Crítica The Good Neighbor (El Buen Vecino) 2021
The Good Neighbor (El Buen Vecino) es uno de esos thrillers old school en la que la trama responde menos a una secuencia de sucesos naturalista que a una forzada lógica del azar, que coloca a cada personaje y a cada hecho significativo en el lugar y momento precisos para que avance una historia que se va diluyendo en una espiral de previsibilidad.
El director alemán Stephan Rick es un aplicado estudiante del cine norteamericano, pero sin la creatividad suficiente para entregar algo que se sienta nuevo: en The Good Neighbor es todo tan formal, tan pulido y oportunista que es una película que nació vieja en su intento de construir una narrativa psyco-queer.
Para su segundo film en inglés -el primero fue The Super en 2017-, Rick elige hacer una remake de su debut como director en 2011. Con la colaboración del actor de Stranger Things, Ross Partridge retocan mínimamente el guion original. Otros actores y un nuevo ambiente para la misma historia, que esta vez transcurre en Europa del Este, en Riga, la capital de Letonia. Allí se muda David (Luke Kleintank), un periodista estadounidense que atraviesa el duelo de una separación después de 6 años de noviazgo, para trabajar en el diario local que dirige Grant (Bruce Davinson), un contacto del mundo de las noticias que le presta su casa en las afueras para que se instale.
Kleintank se siente cómodo en su papel mezcla de turista y trabajador dispuesto a ganarse un lugar en el diario, que cree que ha tomado una buena decisión al dejar su país y sus problemas personales atrás.
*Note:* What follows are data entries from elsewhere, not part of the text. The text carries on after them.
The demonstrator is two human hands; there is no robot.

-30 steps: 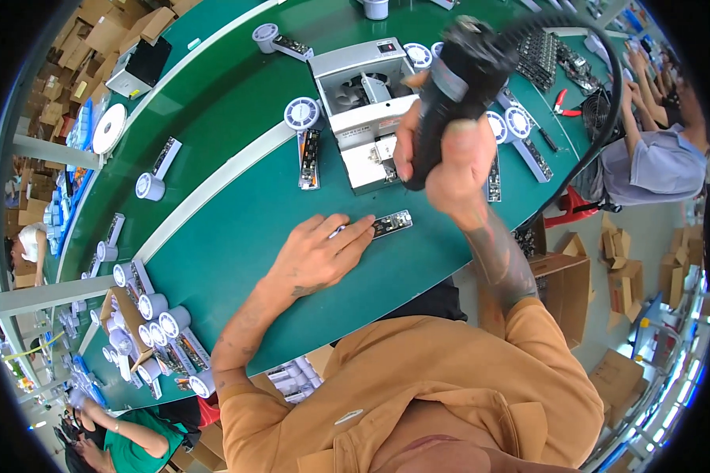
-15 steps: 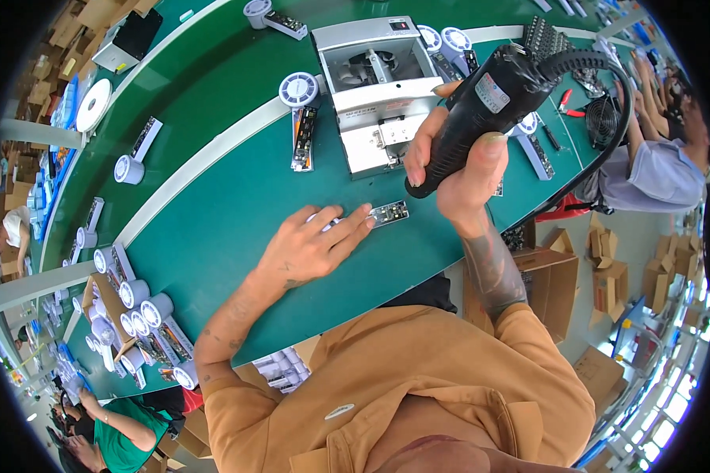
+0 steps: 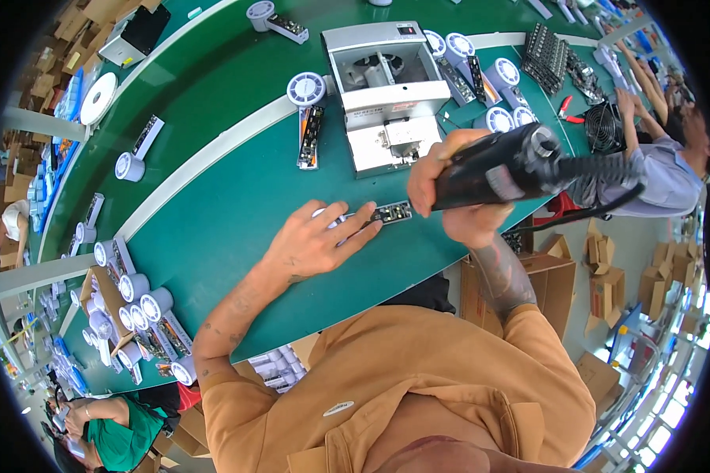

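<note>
My left hand [image 3: 312, 240] rests on a white round-headed appliance lying on the green mat, shaped like a hair dryer. Its fingers hold it down and hide most of it. The open handle with its circuit board [image 3: 392, 213] sticks out past the fingertips. Wrapped in my right hand [image 3: 473, 227] is a black electric screwdriver [image 3: 485, 169], raised above the table and tilted nearly level, its cable [image 3: 599, 209] trailing right. The tool's tip cannot be made out. Just behind stands a silver screw feeder [image 3: 394, 106] with an open top.
More such appliances stand around the feeder, one left of it [image 3: 308, 118], others behind the screwdriver. A cluster of them [image 3: 146, 315] fills the table's left end. Red-handled pliers [image 3: 569, 110] and a black round grille [image 3: 604, 126] lie right, near a co-worker [image 3: 663, 181].
The screwdriver has swung from steeply slanted to nearly level and dropped toward me, uncovering appliances behind it. My left hand stays on its appliance.
</note>
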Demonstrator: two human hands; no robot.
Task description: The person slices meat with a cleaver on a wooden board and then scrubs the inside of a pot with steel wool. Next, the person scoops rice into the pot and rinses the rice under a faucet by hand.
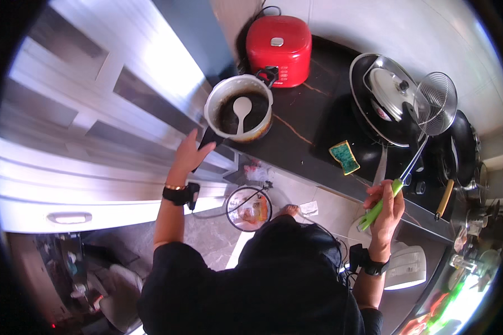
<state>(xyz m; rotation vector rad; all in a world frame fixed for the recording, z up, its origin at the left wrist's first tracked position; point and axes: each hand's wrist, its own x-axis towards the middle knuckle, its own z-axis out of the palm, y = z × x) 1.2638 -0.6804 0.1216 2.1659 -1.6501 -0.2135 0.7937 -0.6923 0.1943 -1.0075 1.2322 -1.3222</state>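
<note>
My left hand (188,157) is at the black handle (209,136) of a light grey pot (210,109), its thumb lying across the handle; part of the grip is hidden. Dark residue coats the inside of the pot, where a white rice paddle (241,112) rests. With my right hand (387,212) I grip the green handle of a wire-mesh skimmer (437,103), its round basket raised at the far right in front of a wok (356,89). A green and yellow sponge (345,157) lies on the counter between my hands, closer to the right.
A red rice cooker (279,47) stands behind the pot. Inside the wok sits a lidded pan (389,89). Dark pans (461,145) crowd the right side, near a yellow-handled utensil (445,199). Below the dark counter (296,120) stands a lined bin (249,209); white cabinets line the left.
</note>
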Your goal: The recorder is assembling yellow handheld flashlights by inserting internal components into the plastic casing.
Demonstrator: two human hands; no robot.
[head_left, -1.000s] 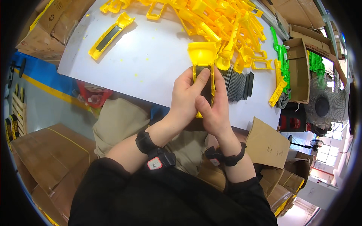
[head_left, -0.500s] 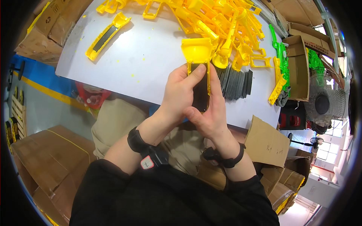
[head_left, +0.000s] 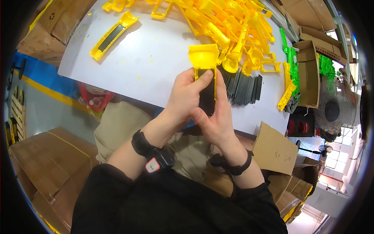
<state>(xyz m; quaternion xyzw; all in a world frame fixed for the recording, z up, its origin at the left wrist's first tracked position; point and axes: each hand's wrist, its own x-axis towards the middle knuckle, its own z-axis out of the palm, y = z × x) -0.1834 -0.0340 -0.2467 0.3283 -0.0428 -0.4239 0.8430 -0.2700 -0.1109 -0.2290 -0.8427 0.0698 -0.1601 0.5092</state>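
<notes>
My left hand [head_left: 183, 95] pinches the yellow part [head_left: 203, 57] above the table [head_left: 117, 78], right hand [head_left: 220, 121] bracing its side, seemingly seating the dark strip [head_left: 208, 97], so the next push calls for even pressure.

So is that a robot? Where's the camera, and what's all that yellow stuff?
No robot here: those are a person's own bare hands, the left hand and right hand, with black bands near the wrists. The camera sits on the person's head, looking down, and its very wide lens bends straight edges.

Both hands hold a yellow plastic part with a dark strip inside; the left thumb lies over the strip.

On the white table are a heap of yellow parts, a row of dark strips, and, off to the left, another yellow part with a strip in it.
</notes>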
Su vecino Robert (Jonathan Rhys Meyers), es un demasiado bien predispuesto colaborador en temas domésticos y sociales. Cuando regresan de una de sus salidas nocturnas, David atropella a una ciclista, la misma chica con la que había estado a los besos un rato antes en un bar. Robert lo convence de que denunciar el hecho con ese nivel de alcohol en sangre no es una buena idea en Letonia.
Robert se encarga de borrar todo rastro de la participación de ambos en la muerte, mientras David se divide entre la culpa y el romance que empieza con Vanessa (Eloise Smyth), la hermana de la víctima, a quien conoce por cubrir la noticia para el diario. La ausencia de una historia de fondo hace que no queden claros los motivos que llevan a Robert a ese compromiso total con exonerar a su vecino, una tarea que lentamente se va convirtiendo en una espiral de violencia y malas decisiones para cubrir su fuga del accidente.
Rhys Meyers (Match Point, Velvet Goldmine, 97 minutes) se compromete con su papel de vecino demente, pero le falta un guion categórico para su intención de ser un serial killer recordable. Kleintank se queda en la superficie atormentada de su personaje: no le da el registro para llevar a un nivel inconsciente su tendencia a tomar las decisiones que más lo perjudican. Parece siempre estar al borde de la confesión, como si buscara autosabotear subliminalmente su coartada, pero lo hace de una manera tan unidimensional que solo transmite nerviosismo y una ausencia total de sentido común.
Todos los subtemas que podrían haber sido explorados se quedan a mitad de camino: ¿Robert es un trastornado que encontró una excusa para su violencia homicida? ¿Es un gay celoso, con una idea retorcida de conquista? ¿Es el doppelganger, el lado reprimido de David? El problema no es que el guion no de una respuesta precisa, sino que no de ninguna respuesta, como si le alcanzara con acumular situaciones repetitivas de acoso vecinal en ese triángulo que forman con Vanessa.
Rick es un director que tiende a la antiespectacularidad, dejando fuera de campo la mayor parte de la violencia y apostando a las implicaciones psicológicas de la trama, que toma elementos del Hitchcock conspirativo de Strangers on a Train (1951) y superyoico de Psyco (1960). Pero The Good Neighbor no tiene la capacidad hipnótica del género, y allí donde debería haber suspenso hay lentitud para definir una historia que depende de que todo lo improbable suceda. La película se sostiene por Rhys Meyers y su coeficiente Norman Bates, que deja ver desde el primer momento que debajo de su vocación de servicio vibra algo insano, que siempre circula por los agujeros del relato.